I ran into an interesting situation with the unittest.TestCase.assertItemsEqual function under Python 2; posting my findings here for posterity.
The following unit test breaks under Python 2 when it should succeed:
import unittest
class Foo(object):
    def __init__(self, a=1, b=2):
        self.a = a
        self.b = b
    def __repr__(self):
        return '({},{})'.format(self.a, self.b)
    def __eq__(self, other):
        return self.a == other.a and self.b == other.b
    def __lt__(self, other):
        return (self.a, self.b) < (other.a, other.b)

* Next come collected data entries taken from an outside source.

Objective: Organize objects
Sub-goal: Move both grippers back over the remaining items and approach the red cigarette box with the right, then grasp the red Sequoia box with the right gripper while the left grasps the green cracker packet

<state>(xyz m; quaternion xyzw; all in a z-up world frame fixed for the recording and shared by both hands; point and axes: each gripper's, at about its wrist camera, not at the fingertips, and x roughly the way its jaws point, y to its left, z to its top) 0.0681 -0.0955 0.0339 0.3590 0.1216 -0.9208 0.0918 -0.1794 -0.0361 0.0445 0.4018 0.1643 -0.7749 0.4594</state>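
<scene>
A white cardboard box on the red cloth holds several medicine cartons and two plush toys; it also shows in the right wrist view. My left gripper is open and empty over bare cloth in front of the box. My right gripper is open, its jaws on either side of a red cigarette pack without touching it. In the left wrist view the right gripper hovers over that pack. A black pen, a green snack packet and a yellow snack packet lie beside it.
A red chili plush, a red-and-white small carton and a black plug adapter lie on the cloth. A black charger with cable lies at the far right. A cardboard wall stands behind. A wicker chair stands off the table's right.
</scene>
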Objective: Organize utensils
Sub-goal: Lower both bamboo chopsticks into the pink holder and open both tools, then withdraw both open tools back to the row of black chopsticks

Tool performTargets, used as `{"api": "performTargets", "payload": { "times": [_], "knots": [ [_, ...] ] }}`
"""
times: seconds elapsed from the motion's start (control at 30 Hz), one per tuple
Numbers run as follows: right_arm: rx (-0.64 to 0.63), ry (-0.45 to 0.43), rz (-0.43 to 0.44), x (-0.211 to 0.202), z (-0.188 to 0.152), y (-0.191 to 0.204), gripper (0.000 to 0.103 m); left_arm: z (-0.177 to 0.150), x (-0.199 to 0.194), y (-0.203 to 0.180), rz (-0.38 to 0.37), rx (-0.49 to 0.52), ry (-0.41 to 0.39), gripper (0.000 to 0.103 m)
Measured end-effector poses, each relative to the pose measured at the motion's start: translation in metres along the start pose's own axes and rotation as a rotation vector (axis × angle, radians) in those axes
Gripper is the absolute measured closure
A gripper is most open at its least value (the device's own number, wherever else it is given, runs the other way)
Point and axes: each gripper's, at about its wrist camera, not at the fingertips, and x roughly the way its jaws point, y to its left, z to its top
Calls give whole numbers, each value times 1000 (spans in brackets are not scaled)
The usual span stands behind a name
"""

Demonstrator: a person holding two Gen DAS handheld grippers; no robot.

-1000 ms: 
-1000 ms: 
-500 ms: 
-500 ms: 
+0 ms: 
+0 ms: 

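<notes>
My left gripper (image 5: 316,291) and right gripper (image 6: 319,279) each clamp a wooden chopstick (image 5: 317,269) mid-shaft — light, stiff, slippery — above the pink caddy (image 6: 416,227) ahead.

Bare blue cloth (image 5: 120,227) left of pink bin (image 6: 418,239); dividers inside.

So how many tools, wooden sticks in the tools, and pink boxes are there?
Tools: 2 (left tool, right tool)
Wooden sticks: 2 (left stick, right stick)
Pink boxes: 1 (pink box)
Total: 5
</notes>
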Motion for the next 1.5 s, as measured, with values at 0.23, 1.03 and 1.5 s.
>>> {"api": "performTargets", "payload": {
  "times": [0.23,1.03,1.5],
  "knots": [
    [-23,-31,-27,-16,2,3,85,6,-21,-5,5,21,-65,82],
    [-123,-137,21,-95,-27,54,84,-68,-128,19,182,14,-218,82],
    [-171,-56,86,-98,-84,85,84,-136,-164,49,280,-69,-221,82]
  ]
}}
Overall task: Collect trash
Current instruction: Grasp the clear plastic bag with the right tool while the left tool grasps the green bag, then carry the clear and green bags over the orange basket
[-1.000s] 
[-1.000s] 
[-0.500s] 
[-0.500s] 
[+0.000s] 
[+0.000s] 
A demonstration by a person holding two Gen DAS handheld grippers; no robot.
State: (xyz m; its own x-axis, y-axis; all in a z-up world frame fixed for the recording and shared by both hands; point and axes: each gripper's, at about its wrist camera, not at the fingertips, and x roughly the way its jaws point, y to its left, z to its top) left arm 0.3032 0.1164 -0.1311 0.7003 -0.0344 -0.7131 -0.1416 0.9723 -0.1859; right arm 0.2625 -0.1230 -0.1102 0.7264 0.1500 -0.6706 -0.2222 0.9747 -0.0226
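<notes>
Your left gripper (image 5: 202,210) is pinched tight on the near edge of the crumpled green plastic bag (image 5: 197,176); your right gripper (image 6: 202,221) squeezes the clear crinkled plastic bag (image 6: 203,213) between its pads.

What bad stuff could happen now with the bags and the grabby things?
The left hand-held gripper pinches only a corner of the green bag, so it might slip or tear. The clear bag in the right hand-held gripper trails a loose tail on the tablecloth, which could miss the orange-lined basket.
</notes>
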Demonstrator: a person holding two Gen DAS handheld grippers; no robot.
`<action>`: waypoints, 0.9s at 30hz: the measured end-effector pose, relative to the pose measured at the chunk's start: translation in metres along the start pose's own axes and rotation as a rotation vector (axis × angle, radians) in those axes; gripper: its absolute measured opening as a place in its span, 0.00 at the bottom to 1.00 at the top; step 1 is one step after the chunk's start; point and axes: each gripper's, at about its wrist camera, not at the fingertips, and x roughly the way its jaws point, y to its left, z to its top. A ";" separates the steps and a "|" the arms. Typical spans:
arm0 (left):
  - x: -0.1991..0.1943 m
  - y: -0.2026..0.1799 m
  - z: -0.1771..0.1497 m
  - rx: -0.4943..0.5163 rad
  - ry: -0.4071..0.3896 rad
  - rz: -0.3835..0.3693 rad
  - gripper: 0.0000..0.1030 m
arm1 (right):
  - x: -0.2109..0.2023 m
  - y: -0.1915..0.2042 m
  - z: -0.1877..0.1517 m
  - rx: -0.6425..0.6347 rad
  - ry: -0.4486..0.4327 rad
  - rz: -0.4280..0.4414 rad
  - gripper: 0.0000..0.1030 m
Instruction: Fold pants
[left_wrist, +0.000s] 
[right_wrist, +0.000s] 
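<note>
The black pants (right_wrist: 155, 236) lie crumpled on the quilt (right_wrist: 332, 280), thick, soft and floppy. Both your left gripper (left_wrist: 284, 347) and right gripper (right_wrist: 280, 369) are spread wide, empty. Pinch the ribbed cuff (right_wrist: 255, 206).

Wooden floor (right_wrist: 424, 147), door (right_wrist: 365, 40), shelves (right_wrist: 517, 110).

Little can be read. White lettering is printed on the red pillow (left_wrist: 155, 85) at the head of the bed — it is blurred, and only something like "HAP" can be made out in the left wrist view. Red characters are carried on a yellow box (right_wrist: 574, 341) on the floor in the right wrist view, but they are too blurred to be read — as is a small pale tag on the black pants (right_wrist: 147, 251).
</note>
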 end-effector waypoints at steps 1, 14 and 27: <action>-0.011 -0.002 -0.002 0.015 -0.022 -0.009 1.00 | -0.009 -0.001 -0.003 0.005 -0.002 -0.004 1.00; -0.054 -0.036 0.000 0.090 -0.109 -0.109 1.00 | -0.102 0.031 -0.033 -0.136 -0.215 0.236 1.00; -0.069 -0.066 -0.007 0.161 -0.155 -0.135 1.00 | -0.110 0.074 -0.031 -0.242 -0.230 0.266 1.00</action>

class Test(unittest.TestCase):
    def test_foo_eq(self):
        self.assertEqual(sorted([Foo()]), sorted([Foo()]))
        self.assertItemsEqual([Foo()], [Foo()])
unittest.main()
Here is the output:
======================================================================
FAIL: test_foo_eq (__main__.Test)
----------------------------------------------------------------------
Traceback (most recent call last):
  File "/home/tsanders/scripts/one_offs/test_unittest_assert_items_equal2.py", line 17, in test_foo_eq
    self.assertItemsEqual([Foo()], [Foo()])
AssertionError: Element counts were not equal:
First has 1, Second has 0:  (1,2)
First has 0, Second has 1:  (1,2)
----------------------------------------------------------------------
Ran 1 test in 0.000s
FAILED (failures=1)
This is pretty confusing since the docs state:
It [
assertItemsEqual] is the equivalent ofassertEqual(sorted(expected), sorted(actual))but it works with sequences of unhashable objects as well.
The same test passes under Python 3 (after swapping self.assertItemsEqual for self.assertCountEqual, since the name has changed).
EDIT: After posting this question, I did find this other question that covers the situation where neither __eq__ nor __hash__ is defined.